2. Tsang TS, Barnes ME, Hayes SN, et al. Clinical and echocardiographic characteristics of significant pericardial effusions following cardiothoracic surgery and outcomes of echo-guided pericardiocentesis for management: Mayo Clinic experience, 1979-1998. Chest 1999; 116:322.

3. Tsang TS, Freeman WK, Sinak LJ, Seward JB. Echocardiographically guided pericardiocentesis: evolution and state-of-the-art technique.

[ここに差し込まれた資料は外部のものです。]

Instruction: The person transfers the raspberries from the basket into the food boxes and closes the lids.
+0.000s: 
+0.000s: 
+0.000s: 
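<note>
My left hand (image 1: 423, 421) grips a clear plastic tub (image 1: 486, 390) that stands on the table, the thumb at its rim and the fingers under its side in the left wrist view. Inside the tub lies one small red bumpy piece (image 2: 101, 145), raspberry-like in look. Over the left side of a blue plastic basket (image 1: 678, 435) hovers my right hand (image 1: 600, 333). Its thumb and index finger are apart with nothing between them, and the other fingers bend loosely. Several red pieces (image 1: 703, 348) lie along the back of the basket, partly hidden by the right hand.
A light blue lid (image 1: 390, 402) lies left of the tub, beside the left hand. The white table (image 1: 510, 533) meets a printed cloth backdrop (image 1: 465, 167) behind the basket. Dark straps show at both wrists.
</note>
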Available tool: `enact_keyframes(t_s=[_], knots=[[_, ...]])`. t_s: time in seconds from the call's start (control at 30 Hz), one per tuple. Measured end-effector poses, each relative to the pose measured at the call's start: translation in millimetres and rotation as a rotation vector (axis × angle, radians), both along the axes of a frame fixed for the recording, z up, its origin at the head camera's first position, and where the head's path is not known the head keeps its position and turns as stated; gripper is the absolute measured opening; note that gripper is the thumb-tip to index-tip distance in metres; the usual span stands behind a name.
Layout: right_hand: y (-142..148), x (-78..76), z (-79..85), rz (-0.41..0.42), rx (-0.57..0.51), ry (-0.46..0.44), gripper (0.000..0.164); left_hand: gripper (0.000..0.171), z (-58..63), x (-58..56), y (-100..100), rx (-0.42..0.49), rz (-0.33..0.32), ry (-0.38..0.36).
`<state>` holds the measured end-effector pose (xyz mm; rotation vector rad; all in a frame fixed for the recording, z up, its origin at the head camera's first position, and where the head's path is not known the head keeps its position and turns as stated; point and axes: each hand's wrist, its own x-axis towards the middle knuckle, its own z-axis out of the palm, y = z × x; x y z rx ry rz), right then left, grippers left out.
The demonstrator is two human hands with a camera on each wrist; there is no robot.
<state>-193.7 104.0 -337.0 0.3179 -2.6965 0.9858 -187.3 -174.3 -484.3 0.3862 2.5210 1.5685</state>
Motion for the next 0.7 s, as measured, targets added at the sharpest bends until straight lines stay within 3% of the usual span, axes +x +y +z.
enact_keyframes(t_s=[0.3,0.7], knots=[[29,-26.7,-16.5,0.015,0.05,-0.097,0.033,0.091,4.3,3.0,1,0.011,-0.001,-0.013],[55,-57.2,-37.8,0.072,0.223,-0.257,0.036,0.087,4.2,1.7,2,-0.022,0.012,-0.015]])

Mayo Clin Proc 1998; 73:647.

4. Callahan JA, Seward JB, Tajik AJ. Cardiac tamponade: pericardiocentesis directed by two-dimensional echocardiography. Mayo Clin Proc 1985; 60:344.

5. Tsang TS, Enriquez-Sarano M, Freeman WK, et al. Consecutive 1127 therapeutic echocardiographically guided pericardiocenteses: clinical profile, practice patterns, and outcomes spanning 21 years. Mayo Clin Proc 2002; 77:429.

6. Cho BC, Kang SM, Kim DH, et al. Clinical and echocardiographic characteristics of pericardial effusion in patients who underwent echocardiographically guided pericardiocentesis: Yonsei Cardiovascular Center experience, 1993-2003. Yonsei Med J 2004; 45:462.

7. Hanaki Y, Kamiya H, Todoroki H, et al. New two-dimensional, echocardiographically directed pericardiocentesis in cardiac tamponade. Crit Care Med 1990; 18:750.

8. Brown CG, Gurley HT, Hutchins GM, et al. Injuries associated with percutaneous placement of transthoracic pacemakers. Ann Emerg Med 1985; 14:223.

9. Ellis H. The clinical anatomy of pericardiocentesis. Br J Hosp Med (Lond) 2010; 71:M100.

10. John RM, Treasure T. How to aspirate the pericardium. Br J Hosp Med 1990; 43:221.